宿題をするために机に向かっても、なかなか手を付けられない。少し進んではすぐにおしゃべりしたり、おやつを食べたりしてしまう。わが子のそんな様子にイライラして、「集中しなさい!」とつい大声を出してしまうことがあるのではないでしょうか。 でも、仕事や勉強に集中して取り組みたいのに、なぜか気が散ってしまう。する必要がないことに手を付けてしまう。それは大人でもあることですよね。 目の前にすべきことがあるにも関わらず、集中できないのはなぜなのか。その理由と、集中力を持続させるための工夫についてご紹介します。


■集中している間は、人間の脳にとって不自然な状態

何かひとつのことに集中している間、脳は一部だけが活発に働いています。脳の中が揺らぐことなく一点に集中し、ほかのことは全く見えていない、考えていない状態です。 しかしこのような脳の状態は、とても不自然。
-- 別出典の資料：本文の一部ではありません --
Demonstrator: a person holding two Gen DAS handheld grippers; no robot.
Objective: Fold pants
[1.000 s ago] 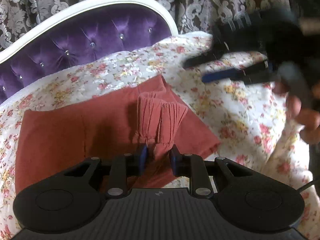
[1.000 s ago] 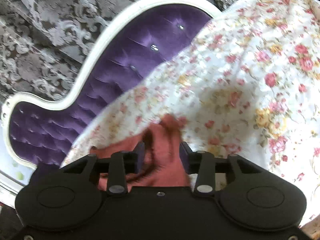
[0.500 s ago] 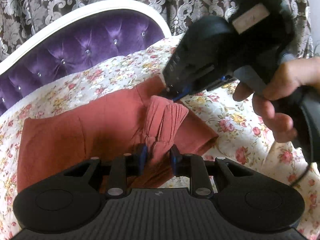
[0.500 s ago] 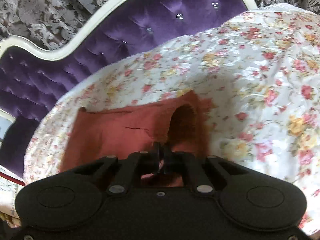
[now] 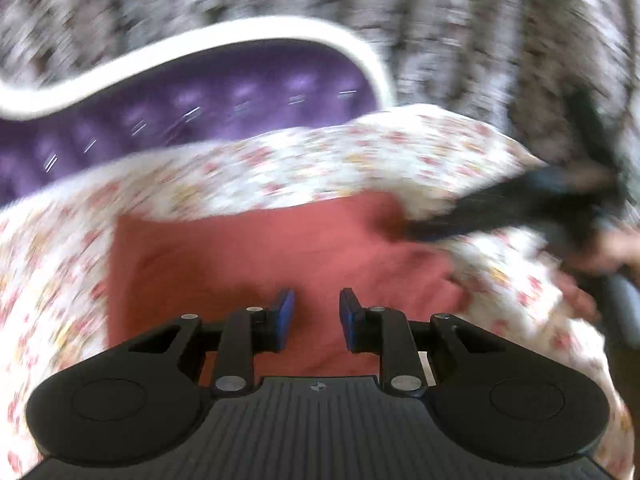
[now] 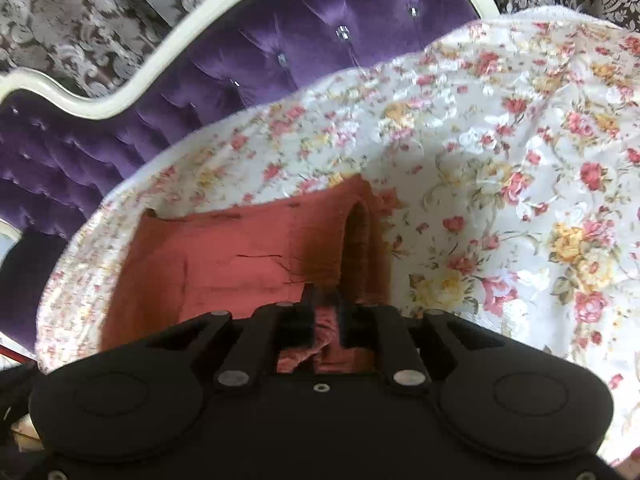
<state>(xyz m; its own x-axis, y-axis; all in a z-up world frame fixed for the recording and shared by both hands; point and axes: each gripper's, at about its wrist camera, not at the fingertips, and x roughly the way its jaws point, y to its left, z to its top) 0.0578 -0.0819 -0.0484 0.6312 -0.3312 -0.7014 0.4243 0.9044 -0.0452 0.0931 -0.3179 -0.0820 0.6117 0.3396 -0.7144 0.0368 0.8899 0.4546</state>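
Lying flat on the white quilted bedspread with pink and yellow roses (image 6: 500,128), the rust-red cloth pants (image 5: 256,256) are already folded into a broad rectangle. Their long axis runs crosswise to both sets of fingers, with a straight edge at the left and a rounded, raised loop of cloth at the right end. The left gripper (image 5: 316,316) hangs just above the near edge of the cloth, its blue-padded fingers (image 5: 285,307) spread apart with nothing between them. The right gripper (image 6: 325,312) is at the right end of the pants; its jaws are opening, and a bunched fold of the red fabric sits between them. Whether the pads press on it I cannot tell. Beyond the fingertips stands a purple tufted velvet headboard with a cream frame (image 6: 304,40).
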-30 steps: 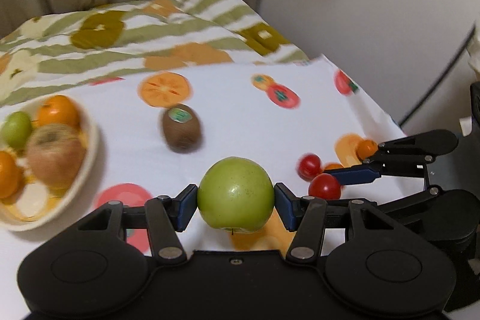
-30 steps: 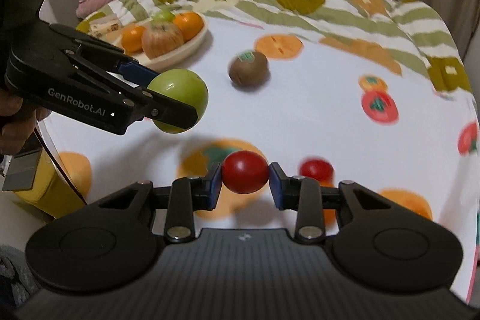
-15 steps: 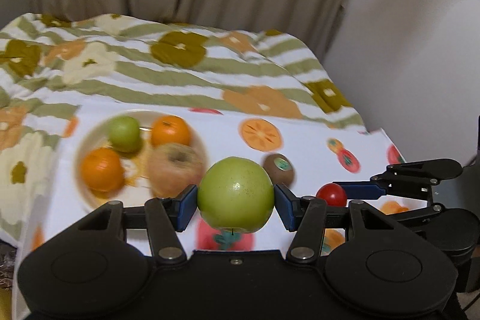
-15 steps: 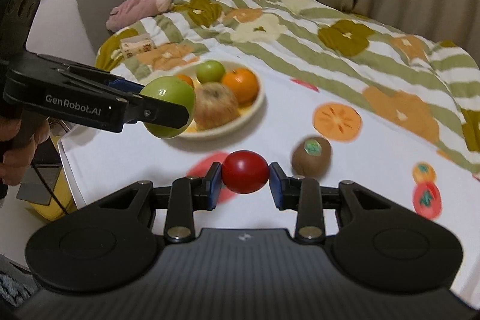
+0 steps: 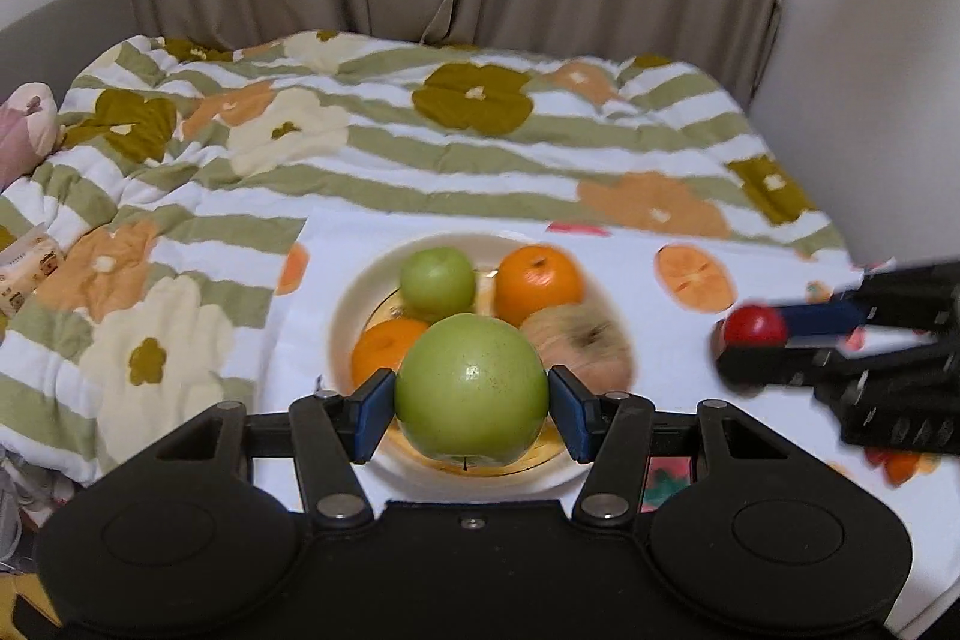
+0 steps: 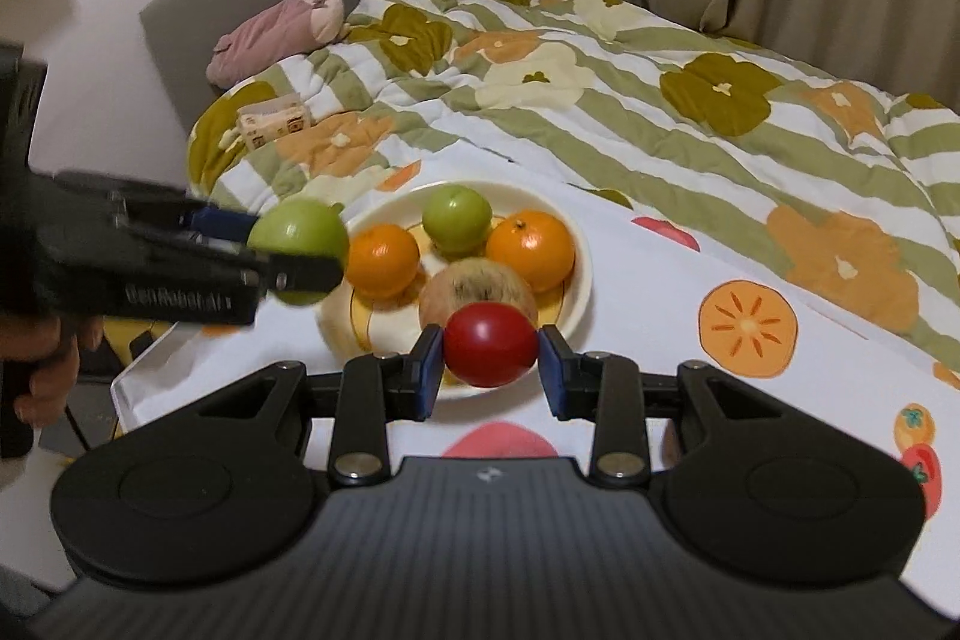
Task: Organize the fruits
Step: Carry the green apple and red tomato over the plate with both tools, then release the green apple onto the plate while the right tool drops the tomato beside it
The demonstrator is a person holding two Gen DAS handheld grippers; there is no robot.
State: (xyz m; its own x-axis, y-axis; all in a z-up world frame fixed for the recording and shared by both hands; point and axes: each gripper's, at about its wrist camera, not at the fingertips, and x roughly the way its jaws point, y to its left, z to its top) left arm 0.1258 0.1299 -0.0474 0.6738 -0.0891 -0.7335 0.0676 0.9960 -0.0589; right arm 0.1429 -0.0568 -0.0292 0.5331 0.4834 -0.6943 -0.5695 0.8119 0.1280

なぜなら、動物がひとつのことにのみ集中し、周りが見えなくなってしまうと、天敵がそばに寄ってきても気付かないなど、リスクが高過ぎるからです。つまり、動物が進化する過程では、気が散りやすい方が生き残るうえで有利に働いたというわけです。 人間も同じ。ひとつのことに集中し、ほかのことに気を取られないようにするのは、脳にとっては不自然な要求です。そのため、なかなか集中できない、集中が持続しないというのは、ある意味当然のこと。そう考えると、子どもが集中して学習に取り組めないことで、イライラする必要はなくなりますね。